The administrator who did not answer Susan's memo perpetuated accounts that Susan and some students were not worthy of respect or basic courtesy. The memo is symbolic of the written texts of the institution, texts that are part of the discursive everyday practices of power, where students were often constructed in an authoritative norm of the good and the bad student. Some students then, were defined as not important or not visible.
An administrator Susan worked with remarked on the worthiness of Aboriginal students and the account became one that focussed on generating money.
... comments that I hear him make, Aboriginal people are not - anybody, not any group that, uh - that need, uh, - extra attention or anything like that. We're - you know, we're not anybody, yet, um because that, that's the message he gets from his VP as well, because they, they recruit international students and that's fine, that will generate money in here, but do something for Indigenous people for heaven's sake! Susan is concerned about the view and place of Aboriginal students in the institution; an institution that has taken an economistic view of students and one where Aboriginal students become 'not anybody'. She expressed her frustration with this perspective as it had been inculcated in administrators at a number of different levels.
The tension between challenging the centres and being storied is illustrative of the dynamic relationship between human agency and social structure. The research was a space in which to reconsider what agency and structure meant in light of Susan's history and struggle with institutions. While she was subject to constraints, she had a sense of possibility and was also a knowledgeable agent (Giddens, 1991). A central question for Susan is whether or not she can remain clear in her objectives or whether her goals will be blurred by institutional agendas and forces. Will she become entangled in a contradictory consciousness by remaining in the institution - and what would this mean for her own future agency and voice?
The space at the edge
Susan said, 'I'm just on the cusp of things'. Susan's story offers a complex glimpse into her cultured lifeworlds and reveals how stories can also be sites of resistance and can challenge dominant truths. As our meetings went on she talked openly about her anger and how she could mobilize her energy. Her story is about transition and her self-agency - the process of actualization and perhaps re-inventing herself, as well as advocating for Aboriginal people and her students. The narrative is punctuated with issues of self definition and challenging the assimilating discourses of institutions. Through storytelling, the journey was neither chronological nor linear. Attempts to make sense of the past was part of the present and shaped in a context of anticipating the future. The construction of Susan's self through a narrative hermeneutic process took place through the interpretation of her life and the interconnections with social, institutional lives. Susan was able to use the narrative to name what she saw in her past and present, to exercise her voice and to re-story herself. I did not empower Susan, but the process of narrative lent itself to empowerment because I valued what Susan had to tell me.

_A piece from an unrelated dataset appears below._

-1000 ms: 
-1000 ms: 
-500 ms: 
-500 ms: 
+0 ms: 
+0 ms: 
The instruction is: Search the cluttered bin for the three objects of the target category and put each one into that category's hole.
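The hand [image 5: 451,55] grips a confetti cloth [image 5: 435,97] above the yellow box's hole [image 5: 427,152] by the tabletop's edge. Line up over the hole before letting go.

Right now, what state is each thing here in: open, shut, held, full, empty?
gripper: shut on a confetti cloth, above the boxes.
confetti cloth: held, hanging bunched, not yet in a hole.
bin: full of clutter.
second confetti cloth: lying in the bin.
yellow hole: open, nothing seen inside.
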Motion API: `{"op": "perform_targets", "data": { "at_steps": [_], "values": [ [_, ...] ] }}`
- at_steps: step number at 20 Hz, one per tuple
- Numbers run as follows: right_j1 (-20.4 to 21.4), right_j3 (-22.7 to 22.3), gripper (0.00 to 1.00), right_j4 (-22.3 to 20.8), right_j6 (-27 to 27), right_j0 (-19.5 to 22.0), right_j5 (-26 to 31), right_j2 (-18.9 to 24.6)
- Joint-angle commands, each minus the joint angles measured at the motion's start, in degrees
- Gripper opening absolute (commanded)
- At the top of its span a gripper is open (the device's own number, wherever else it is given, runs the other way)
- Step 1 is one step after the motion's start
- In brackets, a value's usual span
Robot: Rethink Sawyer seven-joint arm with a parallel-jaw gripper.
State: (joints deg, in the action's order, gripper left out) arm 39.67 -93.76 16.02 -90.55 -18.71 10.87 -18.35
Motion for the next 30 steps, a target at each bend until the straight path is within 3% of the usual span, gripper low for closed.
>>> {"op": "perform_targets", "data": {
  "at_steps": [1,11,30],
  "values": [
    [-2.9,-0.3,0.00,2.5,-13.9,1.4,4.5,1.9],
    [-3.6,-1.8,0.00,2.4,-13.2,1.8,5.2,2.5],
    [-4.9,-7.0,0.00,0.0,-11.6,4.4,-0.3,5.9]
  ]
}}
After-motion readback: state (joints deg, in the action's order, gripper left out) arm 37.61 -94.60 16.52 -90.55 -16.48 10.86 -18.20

I have chosen parts of Susan's narrative for the purposes of this paper. As such, it is a construction. The paper does not reflect many other stories in Susan's life and this raises issues of context and appropriation for the researcher. I too, am at the edge, for this process is part of a wider set of issues in both choosing to give a paper in the academy and attempting to advocate some of the concerns Susan has about further education. My own journey has involved concerns about my adult learning in transitional and marginal spaces - interrogating traditional epistemology and locating myself as an older adult learner.